Saturday, March 19, 2016

Testing Statistical Interaction

Using data from the Gapminder codebook: female employ rate  and urban rate. The data output was generated using SAS Studio.


Hypothesis formulation
Based on research review, it appears that while more women have joined the labor force thanks to urbanization, they have encountered several cultural and social obstacles that have negatively impacted their employment rates. It would be interesting to study the correlation between urbanization and the female employment rate in the Gapminder dataset. Hypothesis: Higher urbanization rates lead to lower female employment rates.

Testing Statistical Interaction or Moderation In The Context of ANOVA
The goal in this exercise is to determine if the explanatory variable (urbanization rate) is associated with the response variable (female employ rate), for each level of a third categorical variable, in this case 'income per person'. The income levels were grouped by dividing the 'income per person' values into 6 levels. The urbanization rate values were were grouped into 6 levels in a previous assignment.  

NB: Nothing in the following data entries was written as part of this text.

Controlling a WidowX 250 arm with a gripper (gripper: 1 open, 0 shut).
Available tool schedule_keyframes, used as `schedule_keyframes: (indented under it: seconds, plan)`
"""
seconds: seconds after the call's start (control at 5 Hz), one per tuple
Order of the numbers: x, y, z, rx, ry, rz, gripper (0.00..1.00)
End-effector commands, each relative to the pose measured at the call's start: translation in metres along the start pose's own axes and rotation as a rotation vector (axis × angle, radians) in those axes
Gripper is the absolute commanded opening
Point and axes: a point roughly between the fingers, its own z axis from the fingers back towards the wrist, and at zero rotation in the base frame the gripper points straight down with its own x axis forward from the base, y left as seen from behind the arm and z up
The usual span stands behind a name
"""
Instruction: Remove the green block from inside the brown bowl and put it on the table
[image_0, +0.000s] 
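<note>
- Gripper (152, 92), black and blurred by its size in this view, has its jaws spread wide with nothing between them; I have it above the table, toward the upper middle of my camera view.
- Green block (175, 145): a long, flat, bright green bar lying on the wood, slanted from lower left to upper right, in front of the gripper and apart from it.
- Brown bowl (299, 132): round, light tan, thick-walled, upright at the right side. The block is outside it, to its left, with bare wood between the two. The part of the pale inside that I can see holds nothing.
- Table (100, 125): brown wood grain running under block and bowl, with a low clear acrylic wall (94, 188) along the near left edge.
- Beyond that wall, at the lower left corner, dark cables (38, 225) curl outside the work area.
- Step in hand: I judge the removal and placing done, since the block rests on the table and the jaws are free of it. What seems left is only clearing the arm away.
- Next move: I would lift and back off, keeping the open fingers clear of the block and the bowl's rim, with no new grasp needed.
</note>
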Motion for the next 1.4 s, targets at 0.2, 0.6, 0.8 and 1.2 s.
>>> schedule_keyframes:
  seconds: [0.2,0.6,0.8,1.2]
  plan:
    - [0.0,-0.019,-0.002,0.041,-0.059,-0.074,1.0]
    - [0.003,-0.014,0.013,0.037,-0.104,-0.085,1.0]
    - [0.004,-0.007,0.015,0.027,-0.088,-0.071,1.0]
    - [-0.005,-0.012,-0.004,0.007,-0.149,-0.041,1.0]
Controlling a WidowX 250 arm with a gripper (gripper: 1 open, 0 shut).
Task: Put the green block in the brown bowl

/** Grouping income per person **/
DATA NEW; /** Creates new variable that will be the SAS output data set**/
SET          work.newdata;  /** Reads observations from the SAS dataset**/
KEEP        femaleemployrate employrate urbanrate incomeperperson 
         FemaleEmploymentRateGroup EmploymentRateGroup 
         UrbanizationRateGroup IncomePerPersonGroup; 

if (incomeperperson ^= . & incomeperperson <= 800) then
IncomePerPersonGroup = "1";
if (incomeperperson > 800 & incomeperperson <= 2000) then
IncomePerPersonGroup = "2";
if (incomeperperson > 2000 & incomeperperson <= 8000) then
IncomePerPersonGroup = "3";
if (incomeperperson > 8000 & incomeperperson <= 18000) then
IncomePerPersonGroup = "4";
if (incomeperperson > 18000 & incomeperperson <= 24000) then
IncomePerPersonGroup = "5";
if (incomeperperson > 24000) then
IncomePerPersonGroup ="6";
RUN;

The ANOVA procedure was then generated to test for moderation for each level of IncomePerPersonGroup:

/** TESTING MODERATION IN THE CONTEXT OF ANOVA **/
PROC SORT DATA=NEW;
   BY IncomePerPersonGroup;
RUN;

PROC ANOVA  DATA=NEW;
          CLASS UrbanizationRateGroup; 
          MODEL femaleemployrate = UrbanizationRateGroup;
          MEANS UrbanizationRateGroup;
          BY IncomePerPersonGroup;
RUN;


Results:
The results show an inverse association between the female employ rate and urbanization rate in the first / lowest income level, where the income per person is $800 or lower.  At this income level, the P-value is statistically significant (0.0107) and has the highest F value among the 6 levels. The means table shows that urbanization rate group 1 (lowest level) has the highest mean value of female employ rate (77.4) compared to levels 2 - 6.
The higher Income levels 2 - 6 have P-values higher than 0.05 and are therefore not statistically significant.








Testing Statistical Interaction or Moderation In The Context of CHI SQUARE

PROC GCHART;
VBAR UrbanizationRateGroup / DISCRETE TYPE=MEAN SUMVAR=femaleemployrate;
RUN;

A bar chart reveals an inverse association between female employ rate and the urban rate.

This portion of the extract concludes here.